One of those threatened by the Shin Bet was Catherine Senesh. Senesh was warned that she would lose her job as a housemother of a girls’ school if she told the court of how Kastner ignored her appeals to save her daughter, Hanna. One of 17 Jews trained by the British to parachute into Hungary in 1944, Hanna was not only an emissary of the Jewish Agency but a British officer. Ordered to help save the Jewish community, she was caught with a radio transmitter as soon as she entered Hungary. Although Kastner had access to Hungarian prisons, he refused to visit Hanna or send her food. She was eventually executed.


At the trial, Kastner blamed Hansi Brand for denouncing two other parachutists who had arrived in Budapest. Later, Kastner changed his mind and claimed it was another member of the rescue committee, treasurer Sandor Offenbach. Kastner’s testimony was so full of discrepancies that it became obvious to the court that he had done nothing to help Hanna Senesh.


With Sharett unable to control the trial, there was only one person who could help Kastner. He traveled for hours through the desert to Ben-Gurion’s house in Kibbutz Sde Boker to beg for guidance if not a halt to the trial. During their 1954 meeting in Sde Boker, Ben-Gurion was polite but evasive. He refused to help Kastner but promised that he would eventually help clear his name. Later, Kastner’s brother, Gyula, urged Ben-Gurion to issue a statement about Kastner’s work during World War II. Again, Ben-Gurion declined, saying this was not the right time to rehabilitate Kastner. With Kastner’s brother, Ben-Gurion pleaded ignorance and said other members of the Jewish Agency Executive were “better informed” about rescue efforts during the war.

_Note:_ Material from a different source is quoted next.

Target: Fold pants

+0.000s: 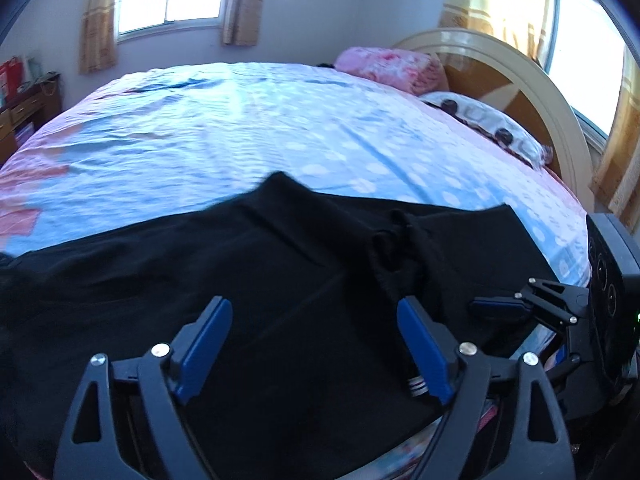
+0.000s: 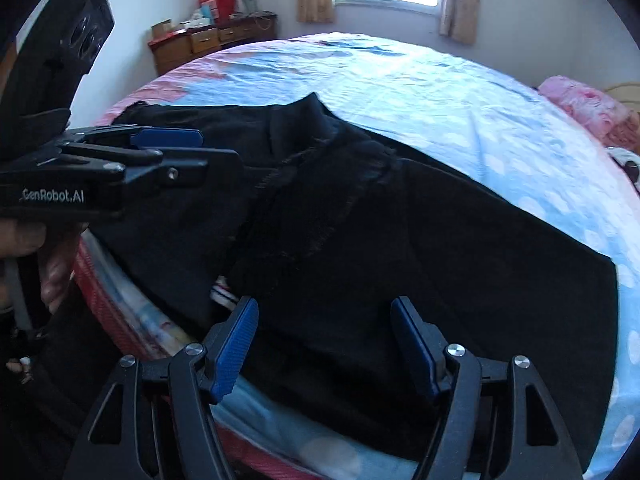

Sharett was also threatened by the arrival of diplomats and other foreigners who had been in Budapest in 1944. He ordered the Shin Bet to stop them from testifying for the defense. The visitors were pressured to board flights home on the day of their scheduled appearance in court.


On July 12, 1954, two foreign diplomats left Israel under direct pressure from Sharett. One of them was George Mantello, a Jew born in Transylvania who worked in the El Salvador consulate in Geneva from 1942 to 1945 and publicized a report on the deportation of Hungarian Jews in mid-1944. Mantello, who knew Kastner and worked with Krauss, had been credited with saving thousands of Jews by supplying fictitious citizenship from El Salvador.

In Switzerland, Mantello had braved arrest and deportation in printing the citizenship papers and smuggling them to Hungary. The Zionists and some of the Jewish organizations did not cooperate with Mantello, but asked him for false papers anyway. Mantello also claimed a role in Himmler’s release of 318 Jews from Bergen-Belsen in August 1944. His testimony was potentially devastating to the prosecution.

Just before he was to be called to the witness stand in Jerusalem, Mantello was contacted by Sharett. The prime minister said the diplomat’s testimony could destroy the Israeli political establishment at a time when it needed to settle Jews from the Diaspora. On the morning of his scheduled courtroom appearance, Mantello flew back to Switzerland.